So here is the issue:

		uint8_t m_fsScratch[64<<10];
		uint8_t m_vsScratch[64<<10];

Take anything that increments in 16 and you get 3971 limit. BTW its also used for...

		void setShaderUniform(uint8_t _flags, uint32_t _regIndex, const void* _val, uint32_t _numRegs)
		{
			if (_flags & kUniformFragmentBit)
			{
				bx::memCopy(&m_fsScratch[_regIndex], _val, _numRegs*16);
			}
			else
			{
				bx::memCopy(&m_vsScratch[_regIndex], _val, _numRegs*16);
			}
		}

Why the limit... no idea.

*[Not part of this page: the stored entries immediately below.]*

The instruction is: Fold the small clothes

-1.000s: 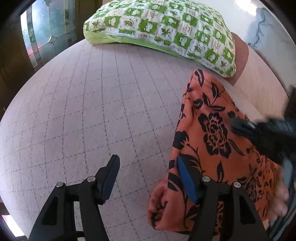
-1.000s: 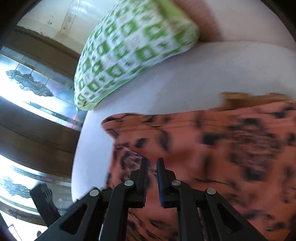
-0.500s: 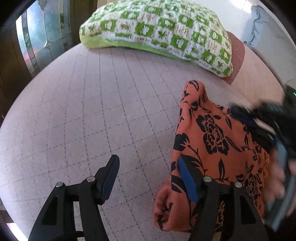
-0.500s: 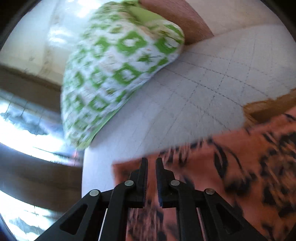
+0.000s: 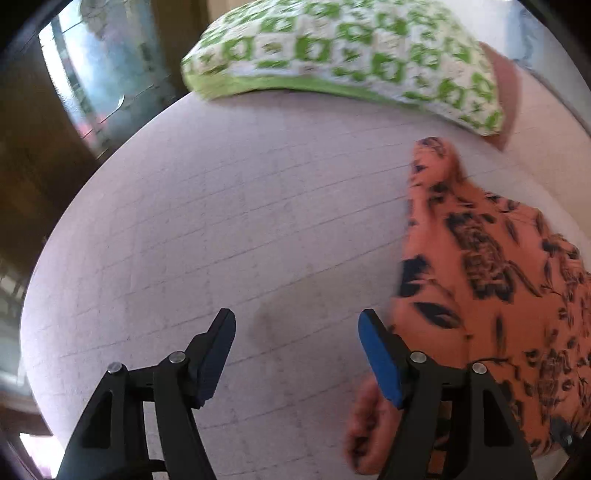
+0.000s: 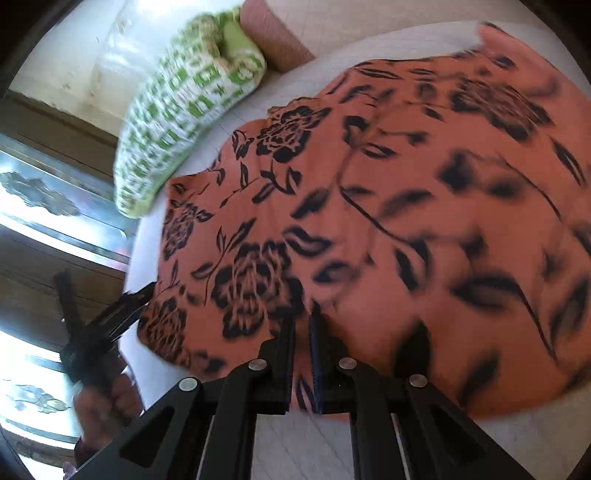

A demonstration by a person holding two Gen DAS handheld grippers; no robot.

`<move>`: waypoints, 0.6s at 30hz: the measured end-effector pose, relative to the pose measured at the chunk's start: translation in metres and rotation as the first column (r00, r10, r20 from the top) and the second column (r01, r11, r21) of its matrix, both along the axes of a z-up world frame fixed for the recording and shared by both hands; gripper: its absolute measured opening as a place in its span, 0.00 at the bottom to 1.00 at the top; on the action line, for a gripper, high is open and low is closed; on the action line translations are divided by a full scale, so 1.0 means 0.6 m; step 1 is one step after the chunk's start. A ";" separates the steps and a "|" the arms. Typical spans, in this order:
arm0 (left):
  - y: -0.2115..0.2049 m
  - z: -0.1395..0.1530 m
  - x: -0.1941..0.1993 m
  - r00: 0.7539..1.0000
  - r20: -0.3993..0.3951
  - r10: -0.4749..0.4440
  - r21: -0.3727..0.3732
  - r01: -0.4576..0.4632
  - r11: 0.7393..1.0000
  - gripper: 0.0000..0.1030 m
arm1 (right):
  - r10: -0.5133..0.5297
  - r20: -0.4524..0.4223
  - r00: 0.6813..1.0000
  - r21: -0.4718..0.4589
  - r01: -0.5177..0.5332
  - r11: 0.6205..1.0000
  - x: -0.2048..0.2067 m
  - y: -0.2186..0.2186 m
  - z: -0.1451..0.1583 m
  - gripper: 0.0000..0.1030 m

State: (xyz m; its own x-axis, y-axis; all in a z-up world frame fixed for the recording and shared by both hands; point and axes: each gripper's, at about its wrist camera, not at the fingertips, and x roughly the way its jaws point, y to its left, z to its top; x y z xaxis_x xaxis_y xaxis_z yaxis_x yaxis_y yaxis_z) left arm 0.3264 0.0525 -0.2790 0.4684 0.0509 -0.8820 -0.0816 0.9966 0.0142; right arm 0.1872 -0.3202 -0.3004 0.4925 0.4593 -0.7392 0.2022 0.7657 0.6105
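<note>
An orange garment with a black flower print (image 5: pixel 491 273) lies on the pale quilted bed at the right of the left wrist view, and fills most of the right wrist view (image 6: pixel 369 206). My left gripper (image 5: pixel 297 328) is open and empty, its right finger beside the garment's left edge. It also shows at the left of the right wrist view (image 6: pixel 107 317). My right gripper (image 6: pixel 303 325) is shut on the garment's near edge. The cloth is blurred with motion.
A green and white patterned pillow (image 5: pixel 343 59) lies at the head of the bed (image 5: pixel 221 221), also in the right wrist view (image 6: pixel 184 103). A reddish-brown cushion (image 6: pixel 273 33) sits behind it. Glass panels and dark wood stand to the left.
My right gripper has swung back over the garment, dragging the cloth with it. The left gripper has drifted left, off the garment's edge, and stays open.
</note>
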 end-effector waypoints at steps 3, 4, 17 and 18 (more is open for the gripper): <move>0.019 0.021 -0.017 0.999 0.030 0.030 -0.084 -0.028 0.996 0.68 | -0.017 0.011 1.000 0.031 0.016 0.999 -0.022 -0.017 0.013 0.10; 0.018 0.034 -0.026 0.998 0.061 0.029 -0.075 -0.024 0.997 0.68 | -0.063 0.058 0.996 0.036 0.061 0.997 -0.037 -0.035 0.024 0.10; -0.104 -0.003 -0.062 0.986 0.003 -0.168 -0.008 0.168 0.986 0.77 | -0.424 0.012 0.906 0.023 0.424 0.906 -0.094 -0.188 -0.013 0.12; -0.101 -0.002 -0.061 0.989 0.005 -0.146 -0.005 0.146 0.989 0.81 | -0.418 0.011 0.908 0.014 0.418 0.908 -0.095 -0.189 -0.010 0.12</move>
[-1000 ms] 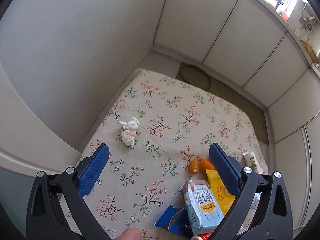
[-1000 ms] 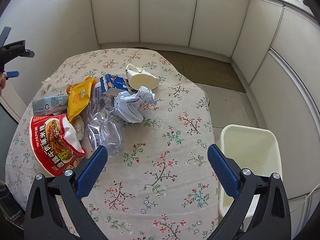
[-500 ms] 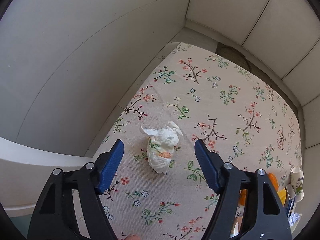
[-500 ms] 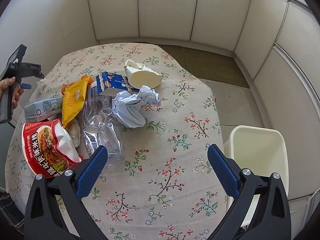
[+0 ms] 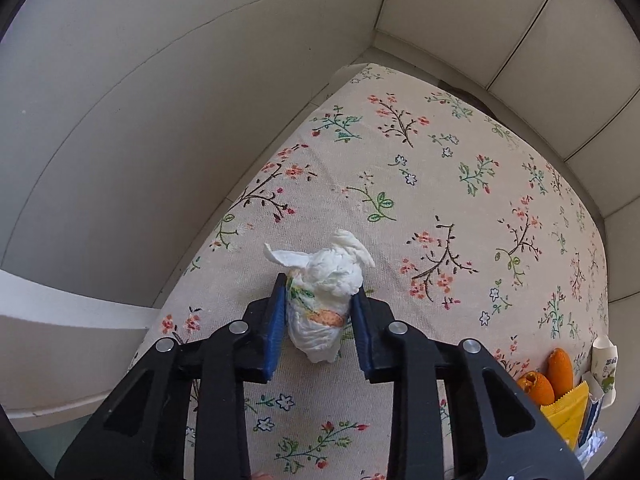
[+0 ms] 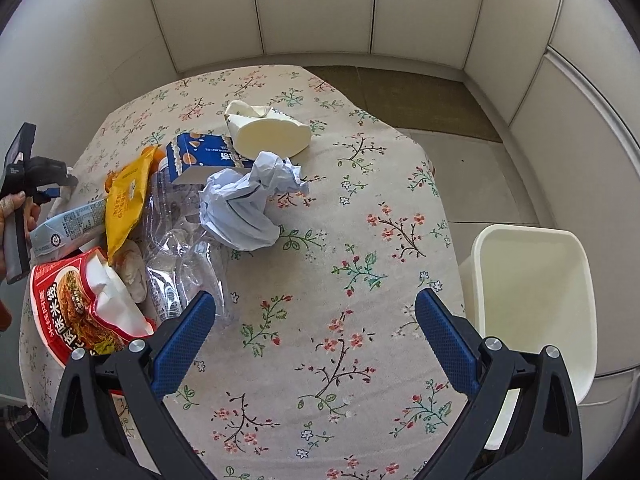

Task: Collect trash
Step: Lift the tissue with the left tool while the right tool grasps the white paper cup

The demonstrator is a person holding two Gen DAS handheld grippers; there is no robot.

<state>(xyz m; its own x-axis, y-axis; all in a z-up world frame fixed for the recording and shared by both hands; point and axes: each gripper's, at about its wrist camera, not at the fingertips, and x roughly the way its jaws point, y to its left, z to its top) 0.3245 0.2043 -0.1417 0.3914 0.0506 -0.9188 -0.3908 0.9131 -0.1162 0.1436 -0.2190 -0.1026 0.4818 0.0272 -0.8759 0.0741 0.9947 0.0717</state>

In my case macOS running on Arm64 doesn't have vram since its all shared memory. I am not sure why this needs to be limited to 64KB for Vulkan.

from bgfx.

magester1 avatar magester1 commented on May 26, 2024

In my case the main culprit was the m_scratchBuffer scratch buffer which is created here.
Although what you highlighted looks like an issue as well, and a bit odd that it's not using the BGFX_CONFIG_MAX_DRAW_CALLS macro instead of being hardcoded. I'm not sure what the relationship between the m_scratchBuffer and m_vs/fsScratch buffers is.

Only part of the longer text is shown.